Autorka przenosi nas do urokliwej Kornwalii, gdzie umiejscowiła akcję swojej książki. Tutaj poznajemy Matta, który jest pisarzem i niedawno z sukcesem wydał swoją książkę. Niestety śmierć matki wywołuje traumę, która z kolei powoduje, że bohater cierpi na tzw. "niemoc twórczą". Impulsem do zmian w jego życiu staje się szkatułka ze starymi zdjęciami. Na każdej fotografii Matt odnajduje siebie, jednak na żadnej nie ma jego starszej siostry Immogen, co go bardzo zastanawia.
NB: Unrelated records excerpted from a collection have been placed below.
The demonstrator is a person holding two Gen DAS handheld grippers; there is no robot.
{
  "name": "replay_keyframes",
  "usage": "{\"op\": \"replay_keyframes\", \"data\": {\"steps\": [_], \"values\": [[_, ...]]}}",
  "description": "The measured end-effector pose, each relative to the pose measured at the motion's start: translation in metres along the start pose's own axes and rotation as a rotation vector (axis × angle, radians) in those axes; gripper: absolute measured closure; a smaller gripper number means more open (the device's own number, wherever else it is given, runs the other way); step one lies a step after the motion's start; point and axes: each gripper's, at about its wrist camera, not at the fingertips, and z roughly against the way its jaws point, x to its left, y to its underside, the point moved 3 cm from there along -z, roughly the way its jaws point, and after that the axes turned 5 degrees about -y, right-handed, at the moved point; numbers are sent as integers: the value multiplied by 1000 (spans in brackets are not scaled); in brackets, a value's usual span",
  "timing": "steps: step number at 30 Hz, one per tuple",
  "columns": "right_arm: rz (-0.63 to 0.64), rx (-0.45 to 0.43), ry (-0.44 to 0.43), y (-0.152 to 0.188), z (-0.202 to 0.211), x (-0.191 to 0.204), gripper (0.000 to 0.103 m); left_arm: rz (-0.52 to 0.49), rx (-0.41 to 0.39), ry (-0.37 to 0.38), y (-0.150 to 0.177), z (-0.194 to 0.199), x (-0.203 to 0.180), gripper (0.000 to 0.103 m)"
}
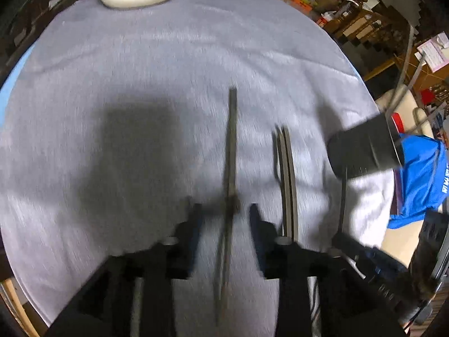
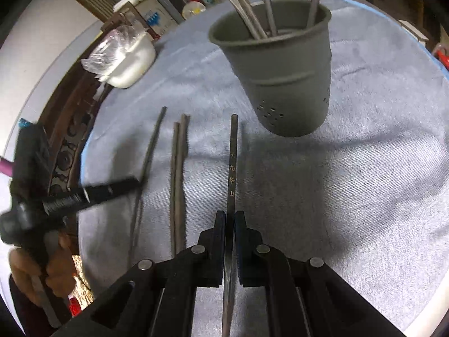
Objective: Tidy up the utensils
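A dark chopstick (image 1: 231, 151) lies on the grey cloth between the fingers of my left gripper (image 1: 226, 219), which is open and not touching it. A pair of chopsticks (image 1: 286, 179) lies just to its right. My right gripper (image 2: 230, 219) is shut on a chopstick with gold characters (image 2: 233, 165), whose tip points at the foot of the dark perforated cup (image 2: 283, 78). Several utensils stand in that cup. In the right wrist view the pair of chopsticks (image 2: 178, 179) and the single chopstick (image 2: 150, 151) lie to the left, with the left gripper (image 2: 132, 184) over the single one.
A white bowl (image 2: 132, 59) holding a plastic bag stands near the cloth's far edge. A person's hand (image 2: 53, 269) grips the left tool's handle. Blue fabric (image 1: 421, 179) lies past the table's right side, with cluttered shelves beyond.
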Motion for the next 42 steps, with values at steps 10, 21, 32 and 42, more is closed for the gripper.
{"op": "replay_keyframes", "data": {"steps": [10,21,32,42], "values": [[-63,34,37,-15,-16,-7,93,-19,9,-48,-46,-24,-16,64],[22,-36,2,-18,-7,6,95,-57,-71,-59,-36,-10,-2,98],[152,-338,-211,-16,75,33,95,-93,-386,36,-13,110,-27,98],[151,-280,-191,-23,84,35,94,-129,-492,58,-6,160,-44,98]]}}
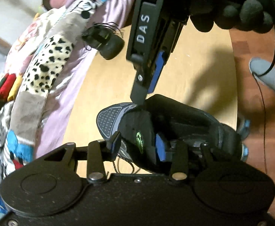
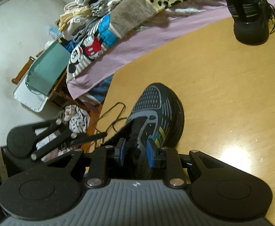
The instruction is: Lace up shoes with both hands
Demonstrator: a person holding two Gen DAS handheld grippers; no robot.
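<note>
Straddling the tongue low in its frame, the left gripper (image 1: pixel 137 146) stood released; the right gripper (image 2: pixel 136 151) clenched the shoe (image 2: pixel 156 113) collar at lower centre; lacing looked barely begun; next, fetching the loose lace (image 2: pixel 114 118) beyond.

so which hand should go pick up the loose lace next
Left, probably. The right gripper is clamped on the shoe's tongue, steadying it; the left gripper is open and free, nearer the lace.
</note>
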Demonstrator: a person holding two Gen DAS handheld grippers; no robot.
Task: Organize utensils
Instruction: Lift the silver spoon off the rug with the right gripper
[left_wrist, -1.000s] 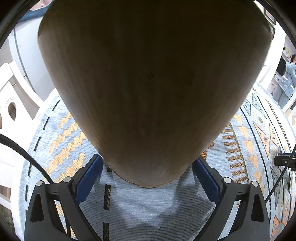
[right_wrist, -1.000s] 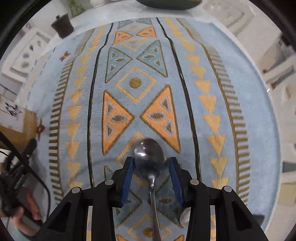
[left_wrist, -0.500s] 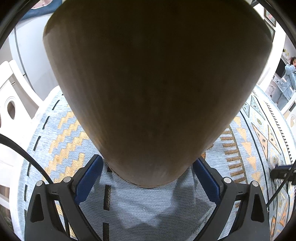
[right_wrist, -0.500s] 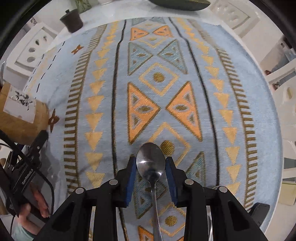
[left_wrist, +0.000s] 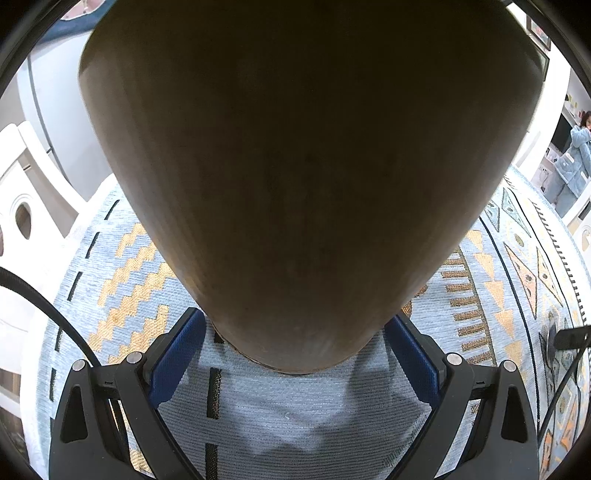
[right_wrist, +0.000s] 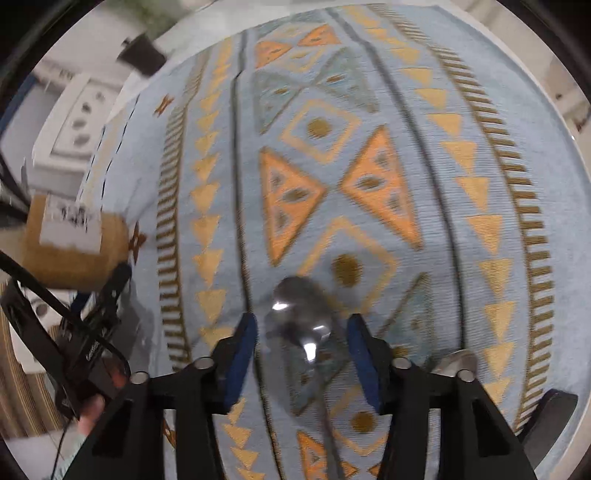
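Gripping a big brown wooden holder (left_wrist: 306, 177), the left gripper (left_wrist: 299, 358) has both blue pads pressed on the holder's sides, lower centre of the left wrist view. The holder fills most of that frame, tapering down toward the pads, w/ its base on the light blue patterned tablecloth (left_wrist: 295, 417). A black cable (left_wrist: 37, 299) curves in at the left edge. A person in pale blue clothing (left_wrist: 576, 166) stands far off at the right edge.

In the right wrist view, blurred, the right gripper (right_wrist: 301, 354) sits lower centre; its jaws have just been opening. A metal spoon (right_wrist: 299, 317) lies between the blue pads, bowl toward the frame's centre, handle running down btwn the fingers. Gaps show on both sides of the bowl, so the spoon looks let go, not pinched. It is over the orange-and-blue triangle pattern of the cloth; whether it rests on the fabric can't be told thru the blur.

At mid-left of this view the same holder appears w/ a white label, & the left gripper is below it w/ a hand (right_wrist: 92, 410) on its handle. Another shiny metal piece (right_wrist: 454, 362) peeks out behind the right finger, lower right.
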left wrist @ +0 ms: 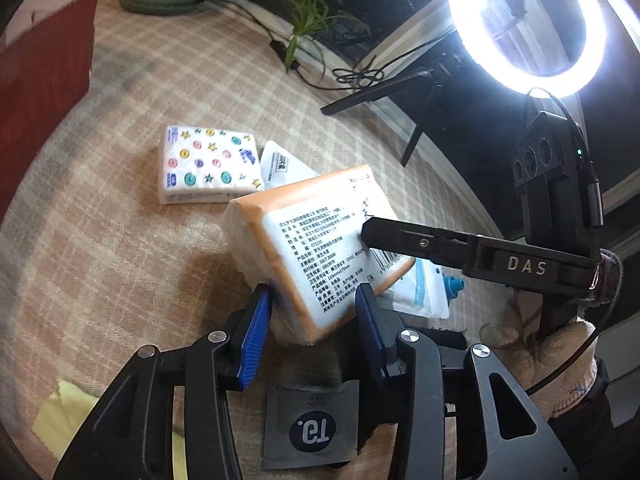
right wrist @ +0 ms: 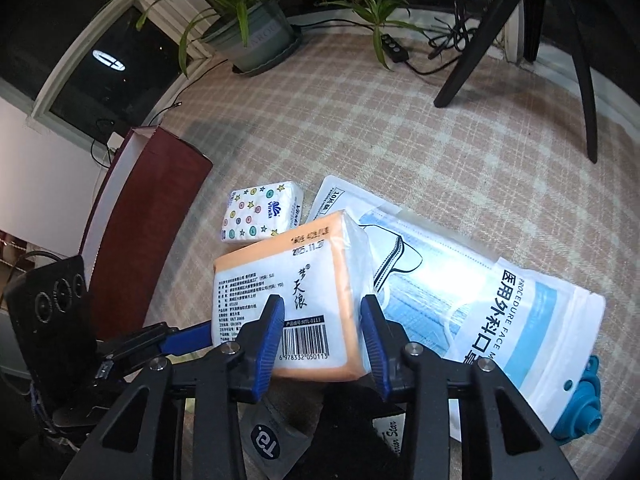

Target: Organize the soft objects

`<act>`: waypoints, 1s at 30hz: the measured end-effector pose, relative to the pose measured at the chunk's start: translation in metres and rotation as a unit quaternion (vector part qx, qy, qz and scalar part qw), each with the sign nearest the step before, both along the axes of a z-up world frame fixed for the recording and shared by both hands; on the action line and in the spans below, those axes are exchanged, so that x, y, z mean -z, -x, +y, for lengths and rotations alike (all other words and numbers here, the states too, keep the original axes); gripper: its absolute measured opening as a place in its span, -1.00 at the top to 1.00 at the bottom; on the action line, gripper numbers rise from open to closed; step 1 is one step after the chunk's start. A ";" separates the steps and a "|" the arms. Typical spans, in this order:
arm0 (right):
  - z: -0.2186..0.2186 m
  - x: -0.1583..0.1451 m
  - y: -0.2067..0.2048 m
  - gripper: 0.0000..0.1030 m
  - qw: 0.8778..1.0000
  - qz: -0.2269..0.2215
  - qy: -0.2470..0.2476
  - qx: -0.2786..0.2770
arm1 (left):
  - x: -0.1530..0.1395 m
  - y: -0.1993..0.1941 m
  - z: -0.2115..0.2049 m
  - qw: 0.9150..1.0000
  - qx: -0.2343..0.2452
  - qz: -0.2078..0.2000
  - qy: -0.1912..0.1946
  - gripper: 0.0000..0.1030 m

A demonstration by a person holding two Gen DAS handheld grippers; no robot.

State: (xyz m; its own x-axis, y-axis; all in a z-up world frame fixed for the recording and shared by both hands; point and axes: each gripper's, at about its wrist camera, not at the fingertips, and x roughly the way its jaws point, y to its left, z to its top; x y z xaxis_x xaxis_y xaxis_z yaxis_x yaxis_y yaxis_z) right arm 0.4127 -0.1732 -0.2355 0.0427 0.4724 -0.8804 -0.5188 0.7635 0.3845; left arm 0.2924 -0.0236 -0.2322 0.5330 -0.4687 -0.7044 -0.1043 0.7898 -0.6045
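An orange-and-white tissue pack [left wrist: 316,252] [right wrist: 292,296] is lifted off the checked cloth, tilted. Both grippers hold it: my left gripper [left wrist: 312,308] has its blue pads on the pack's near end, and my right gripper [right wrist: 322,332] clamps the barcode end; one of its fingers [left wrist: 404,236] lies across the pack's label in the left wrist view. A small star-printed tissue pack [left wrist: 208,164] [right wrist: 262,212] lies behind. A face-mask bag [right wrist: 480,296] [left wrist: 420,292] lies flat to the right, partly under the orange pack.
A dark red box [right wrist: 136,232] [left wrist: 40,60] stands at the left. A potted plant [right wrist: 252,36], tripod legs [right wrist: 580,64] and a lit ring light [left wrist: 536,24] are at the back. A grey sachet [left wrist: 308,428], a yellow cloth [left wrist: 64,412] and a teal piece [right wrist: 580,400] lie near.
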 end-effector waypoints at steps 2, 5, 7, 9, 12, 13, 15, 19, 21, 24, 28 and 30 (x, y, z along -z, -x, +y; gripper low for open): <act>0.001 -0.004 0.004 0.30 1.000 -0.009 0.006 -0.002 | -0.006 0.003 0.000 1.000 0.002 -0.008 -0.006 0.22; 0.002 -0.012 0.010 0.31 1.000 -0.018 0.006 -0.001 | -0.015 0.009 0.002 1.000 0.002 -0.020 -0.011 0.22; 0.002 -0.021 0.016 0.31 1.000 -0.025 0.003 0.000 | -0.021 0.013 0.002 1.000 0.003 -0.027 -0.016 0.22; 0.004 -0.027 0.021 0.31 0.999 -0.034 0.004 -0.001 | -0.029 0.018 0.005 0.999 0.002 -0.037 -0.021 0.22; 0.008 -0.042 0.032 0.31 0.999 -0.051 0.004 -0.004 | -0.042 0.028 0.012 0.998 -0.001 -0.052 -0.023 0.22; 0.011 -0.048 0.036 0.31 0.998 -0.057 0.003 -0.006 | -0.048 0.032 0.015 0.998 -0.003 -0.059 -0.026 0.22; 0.017 -0.059 0.043 0.31 0.998 -0.069 0.000 -0.010 | -0.059 0.040 0.022 0.997 -0.007 -0.071 -0.032 0.22; 0.035 -0.083 0.057 0.31 0.996 -0.091 -0.011 -0.020 | -0.081 0.058 0.041 0.994 -0.023 -0.098 -0.043 0.22; 0.047 -0.095 0.063 0.31 0.994 -0.101 -0.018 -0.026 | -0.090 0.066 0.052 0.993 -0.032 -0.108 -0.046 0.22; 0.067 -0.109 0.073 0.31 0.993 -0.112 -0.028 -0.036 | -0.102 0.080 0.073 0.990 -0.048 -0.120 -0.052 0.22; 0.102 -0.123 0.087 0.31 0.990 -0.125 -0.038 -0.056 | -0.112 0.098 0.108 0.987 -0.074 -0.131 -0.056 0.22; 0.120 -0.127 0.093 0.31 0.988 -0.129 -0.044 -0.066 | -0.115 0.106 0.123 0.986 -0.086 -0.133 -0.060 0.22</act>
Matt nie rozpoznaje też miejsc, w których były zrobione zdjęcia, ani swoich ubrań. Te spostrzeżenia nie dają mu spokoju i stara się krok po kroku wyjaśnić wątpliwości...
Tymczasem starsza siostra Matta - Immogen musi wraz ze swoim mężem Julesem i ich malutką córeczką Rose opuścić wynajmowany dom. Starają się znaleźć dla siebie coś nowego, ale nie jest to prosta sprawa, tym bardziej, że Jules co dzień musi dojeżdżać do pracy do gabinetu lekarskiego, a czasem ma wezwania nawet w nocy.
W Rezydencji - dużym domu należącym do rodzinnej posiadłości, na terenie której znajduje się także tytułowy letni domek zamieszkują Milo i siostra jego żony - Lottie. To oni opiekowali się Mattem i Immogen, gdy Ci byli jeszcze dziećmi - kiedy zginął ich ojciec, a matka popadła w depresję i leczyła smutki alkoholem. To Lottie zastępowała dzieciom matkę, podczas gdy jej szwagier Milo zapewniał im mieszkanie i utrzymanie.
Aby pomóc w kłopotach finansowych swojemu synowi Nickowi Milo z ciężkim sercem decyduje się na sprzedaż letniego domku, który od długiego czasu był własnością rodziny.
Czy dojdzie do tej sprzedaży? Kto będzie nowym właścicielem tego miejsca? Jaka tajemnica kryje się za starymi fotografiami, które odnalazł Matt?
Sporo tu różnorodnych postaci, wiele wątków pobocznych, które skupiają się wokół wątku głównego, bardzo dużo się dzieje i na pewno nie jest nudno. W miarę rozwoju wydarzeń akcja powieści zdecydowanie przyspiesza, napięcie rośnie i docieramy do naprawdę zaskakującego finału.
"Letni domek" to ciepła i wzruszająca powieść obyczajowa z elementami psychologicznymi oraz interesującym zakończeniem, po którą można sięgnąć w każdej chwili.
Mnie skusiła piękną okładką i umieszczoną na niej notą wydawcy, a urzekła swoim klimatem i pięknymi opisami przyrody. Jak w znakomitej większości przypadków zdania na temat tej książki są podzielone, ale moim zdaniem warto po nią sięgnąć aby osobiście przekonać się, czy polubimy "Letni domek", czy też nie będziemy nim zachwyceni. Polecam.